According to Phillabaum, Utilivisor creates its energy reports in Excel format, making it easily accessible to upper-level building managers. The spreadsheets “let you look at where the energy is being used, how much is being used, and you can sort that into various formats,” he said. “You can look at all different types of things that affect energy use and drill down into specifics of equipment. It’s a very easy-to-identify format that you can really optimize.”
Until Hill York had this product, “we never really had the technology to see what the real performance of their equipment was,” said Phillabaum. “Now we continually see what the water flow is to the equipment. We really provide a continual sustainability and verified performance of the equipment once it’s installed. Typically the contractor installs equipment, a test-balance contractor comes in, and everybody walks away. It’s assumed by the owner that all of these parameters are maintained. This program allows them to see it on an ongoing basis.”

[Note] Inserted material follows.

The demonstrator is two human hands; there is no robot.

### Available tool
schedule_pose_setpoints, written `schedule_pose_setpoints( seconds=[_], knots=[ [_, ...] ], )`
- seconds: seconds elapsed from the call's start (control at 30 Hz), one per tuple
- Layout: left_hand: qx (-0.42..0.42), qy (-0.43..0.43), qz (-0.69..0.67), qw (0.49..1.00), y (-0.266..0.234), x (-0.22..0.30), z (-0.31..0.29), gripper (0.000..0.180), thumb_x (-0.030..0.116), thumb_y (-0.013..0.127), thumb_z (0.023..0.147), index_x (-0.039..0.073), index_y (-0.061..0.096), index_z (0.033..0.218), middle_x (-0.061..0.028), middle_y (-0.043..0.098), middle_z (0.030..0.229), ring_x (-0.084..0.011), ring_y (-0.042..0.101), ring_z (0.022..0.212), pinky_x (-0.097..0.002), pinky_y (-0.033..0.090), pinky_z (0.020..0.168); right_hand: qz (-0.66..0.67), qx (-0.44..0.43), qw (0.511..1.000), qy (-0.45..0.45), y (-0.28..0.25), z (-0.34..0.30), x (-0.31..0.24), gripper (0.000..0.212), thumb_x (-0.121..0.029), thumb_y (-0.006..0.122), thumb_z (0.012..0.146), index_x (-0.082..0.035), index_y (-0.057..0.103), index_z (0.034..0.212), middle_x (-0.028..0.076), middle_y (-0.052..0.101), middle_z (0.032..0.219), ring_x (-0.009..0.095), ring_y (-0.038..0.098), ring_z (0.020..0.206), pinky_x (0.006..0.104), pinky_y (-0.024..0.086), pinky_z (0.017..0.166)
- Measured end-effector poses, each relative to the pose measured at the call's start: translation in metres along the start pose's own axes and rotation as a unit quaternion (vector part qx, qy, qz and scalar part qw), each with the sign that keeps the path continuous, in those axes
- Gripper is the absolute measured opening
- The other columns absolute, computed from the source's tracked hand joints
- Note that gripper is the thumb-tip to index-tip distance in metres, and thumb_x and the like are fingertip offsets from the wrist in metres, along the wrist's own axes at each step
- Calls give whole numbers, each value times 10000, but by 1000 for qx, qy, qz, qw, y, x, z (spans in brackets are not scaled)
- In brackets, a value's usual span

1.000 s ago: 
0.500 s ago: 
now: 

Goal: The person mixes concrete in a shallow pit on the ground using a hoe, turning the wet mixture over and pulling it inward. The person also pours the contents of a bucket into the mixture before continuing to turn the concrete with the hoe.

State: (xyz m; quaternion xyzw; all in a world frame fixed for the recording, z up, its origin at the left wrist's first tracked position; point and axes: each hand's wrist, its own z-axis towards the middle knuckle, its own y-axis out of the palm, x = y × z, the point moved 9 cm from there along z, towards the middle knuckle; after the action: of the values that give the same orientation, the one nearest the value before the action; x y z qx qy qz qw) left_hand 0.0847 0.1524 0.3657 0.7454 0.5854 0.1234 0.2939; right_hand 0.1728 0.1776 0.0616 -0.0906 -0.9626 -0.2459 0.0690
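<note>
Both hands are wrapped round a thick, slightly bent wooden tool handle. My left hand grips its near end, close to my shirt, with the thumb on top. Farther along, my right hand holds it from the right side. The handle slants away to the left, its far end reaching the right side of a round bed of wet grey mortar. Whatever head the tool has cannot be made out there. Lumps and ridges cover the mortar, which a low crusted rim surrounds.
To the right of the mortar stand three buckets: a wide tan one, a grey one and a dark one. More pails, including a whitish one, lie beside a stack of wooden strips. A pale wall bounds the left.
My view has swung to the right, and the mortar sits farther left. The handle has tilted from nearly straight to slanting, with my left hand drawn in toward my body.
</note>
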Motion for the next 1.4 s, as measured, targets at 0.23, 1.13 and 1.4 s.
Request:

In addition to the Web-based interface, the system gathers information using a number of data-collection points installed by the contractor. Utilivisor’s 24/7 point-monitoring system provides data calculation for critical HVAC installations, monitoring and verification of operations and conditions, HVAC system troubleshooting, identification of design issues, correction of systems performance, and custom report generation.
“The technology has really become the backbone of this division and product,” said Phillabaum. “It’s unique in the ability to create an easy-to-manipulate system. This is not a control system; it’s a measuring-monitoring type of system that picks points on set intervals. Up to 20 fields can be displayed on a timeline graph. It’s very user-friendly.
“We sell energy savings, monitoring, and verification with our projects. We look at that as one of our competitive advantages” on all projects.
The contractor sees this as being a bit different from more traditional, ESCO-based performance contracting. “It’s more of a hybrid type of performance contracting,” Phillabaum said. “We can typically save the average large user close to 15 percent of their energy costs. That relates into most of these projects that we presented.”
The contractor has established an operation center to manage the system. “We can optimize system performance. Then we can lock in the parameters. If it goes outside those parameters, it sends an alarm to them and us. We can offer very sophisticated facility engineers that can make recommendations. They have a super facilities management available.”
“It’s not as much of an ESCO model,” said Larry Clark, business development manager for the Hill York Performance Group. “What we’re looking for is more shared savings. I think the trend is reversing.”
With today’s new performance contracting, “as the economy slows down, what if contractors actually embraced this, helped their customers save energy, and get paid for it,” asked Howard. “The customer is going to win, there will be increased cash flow and increased earnings. It gets exciting.”